É justamente nessa riqueza e complexidade, nessa fricção e atrito, que São Paulo forja sua identidade como a do fogo. Assim como ele, ela é intensa. Ao longo de sua história ela acumulou títulos de “maior” nas mais diversas categorias: maior cidade e maior centro econômico do Brasil, maior comunidade de representantes de várias nacionalidades fora de seu solo nativo, maior número de pizzas consumidas mensalmente... e por aí vai. E como o fogo, São Paulo é cidade de extremos, de exageros, e também de contradições. Tudo aqui é grande: a alegria, o sucesso, as conquistas, as glórias, os infortúnios, as misérias, as ambiguidades. Grandeza e contradição são duas de suas principais marcas. Ela é, sem dúvida, o avesso do avesso.

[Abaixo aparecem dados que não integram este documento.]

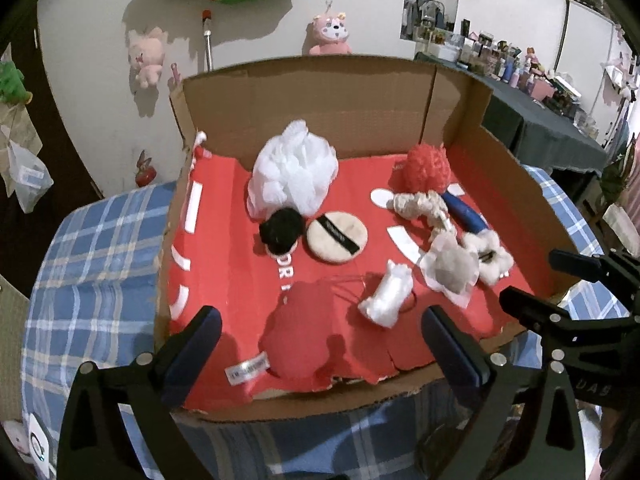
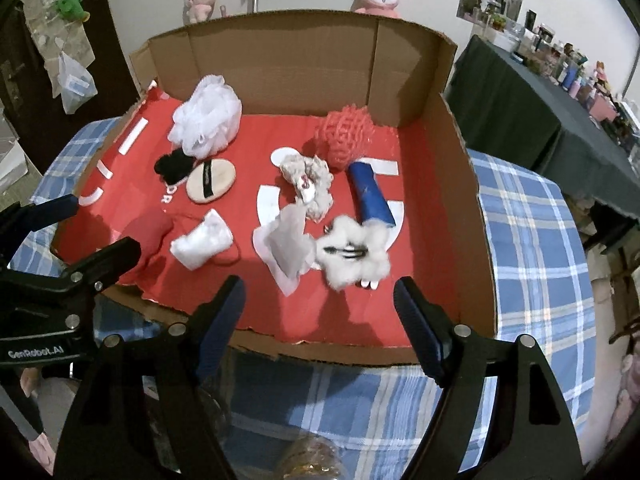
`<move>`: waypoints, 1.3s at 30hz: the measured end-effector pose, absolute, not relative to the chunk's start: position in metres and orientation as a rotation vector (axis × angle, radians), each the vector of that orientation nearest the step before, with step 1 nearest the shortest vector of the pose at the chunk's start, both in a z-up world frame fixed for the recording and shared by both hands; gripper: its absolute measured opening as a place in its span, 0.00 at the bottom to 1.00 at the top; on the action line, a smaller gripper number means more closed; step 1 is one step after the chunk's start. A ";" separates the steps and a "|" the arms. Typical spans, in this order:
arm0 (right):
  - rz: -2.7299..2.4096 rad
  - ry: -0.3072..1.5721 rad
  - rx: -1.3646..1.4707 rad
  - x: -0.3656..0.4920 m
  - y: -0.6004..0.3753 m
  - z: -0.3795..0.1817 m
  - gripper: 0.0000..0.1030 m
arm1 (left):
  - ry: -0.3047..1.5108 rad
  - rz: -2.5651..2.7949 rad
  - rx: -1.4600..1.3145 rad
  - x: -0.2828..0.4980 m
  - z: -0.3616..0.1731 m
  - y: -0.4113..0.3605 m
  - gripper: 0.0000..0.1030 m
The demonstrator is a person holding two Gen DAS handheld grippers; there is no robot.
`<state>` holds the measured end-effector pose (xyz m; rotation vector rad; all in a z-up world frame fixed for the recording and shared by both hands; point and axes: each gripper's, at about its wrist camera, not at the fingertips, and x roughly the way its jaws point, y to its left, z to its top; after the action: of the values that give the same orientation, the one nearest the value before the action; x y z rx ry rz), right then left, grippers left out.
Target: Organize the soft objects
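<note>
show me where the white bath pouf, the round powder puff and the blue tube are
white bath pouf (image 1: 294,170), left wrist view, middle of its mesh.
round powder puff (image 1: 337,236), left wrist view, on its black strap.
blue tube (image 2: 372,196), right wrist view, mid-body.

My left tool (image 1: 320,344) hangs with its two fingers spread wide, nothing between them. The left finger (image 1: 192,352) and the right finger (image 1: 452,348) both angle inward toward their tips, dark pads facing each other. My right tool (image 2: 320,308) sits in the same pose, fingers parted wide and holding nothing. In the left wrist view the right tool (image 1: 560,292) shows at the right edge, just beside and slightly ahead. In the right wrist view the left tool (image 2: 60,236) shows at the left edge. Both point forward and tilt downward, side by side.
</note>
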<state>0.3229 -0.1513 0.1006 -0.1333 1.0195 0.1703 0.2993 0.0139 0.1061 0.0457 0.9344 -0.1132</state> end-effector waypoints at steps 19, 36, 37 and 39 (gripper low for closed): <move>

Dentre seus muitos títulos, ela detém o de cidade com o maior número de falantes da língua portuguesa no mundo. Esse foi um dos motivos para sua escolha como lar para o Museu da Língua Portuguesa. Mas, lembremos, São Paulo é como o fogo, que tanto acolhe quanto destrói. Assim, além de ter sido o lugar ideal para abrigar o Museu, também foi o lugar que o presenteou com chamas. Por descuido, irresponsabilidade (ou, pode-se dizer, por maldade, já que ela se manifesta de muitas formas), São Paulo queimou um de seus grandes patrimônios. E no processo destruiu ainda um bem mais valioso que qualquer museu: uma vida humana.
A cidade brilha tanto como um repositório quanto como um gerador de cultura para o Brasil e o mundo. Mas quantos outros patrimônios culturais de São Paulo estarão hoje também à beira do colapso? O estado do Museu do Ipiranga é um bom indicativo. E olhando para nosso legado cultural de forma mais ampla, alguém tem notado algo acontecendo nas escolas públicas de São Paulo? Elas não estão também queimando lentamente?
E para além da cultura e da educação, quantas outras vidas estão se perdendo de forma banal nesta cidade de tantas oportunidades de “fazer a vida”?
O incêndio do Museu da Língua Portuguesa, a pouco mais de um mês do aniversário da cidade, serve como símbolo da relação ambígua de São Paulo com seu patrimônio cultural e humano. Ela acolhe e abandona, cria e destrói, dá a luz e mata. Ele também nos convida à reflexão e a uma mudança de postura. É bem provável que os poderes públicos, nos níveis municipal, estadual e federal, continuem em sua indiferença (ou, na melhor das hipóteses, atenção insuficiente) aos problemas culturais e humanos da cidade. Mas São Paulo é feita por cada um de nós e todos temos uma parte em fazer dela o que ela é. Cada um tem responsabilidade em fazer com que ela seja a melhor versão possível de si mesma.
Uma coisa é certa. São Paulo seguirá em sua vocação de ser grande. Cabe a nós decidir: grande em quê?
           
Rodrigo Franklin de Sousa - Doutor em Letras pela Universidade de Cambridge e professor da Universidade Presbiteriana Mackenzie.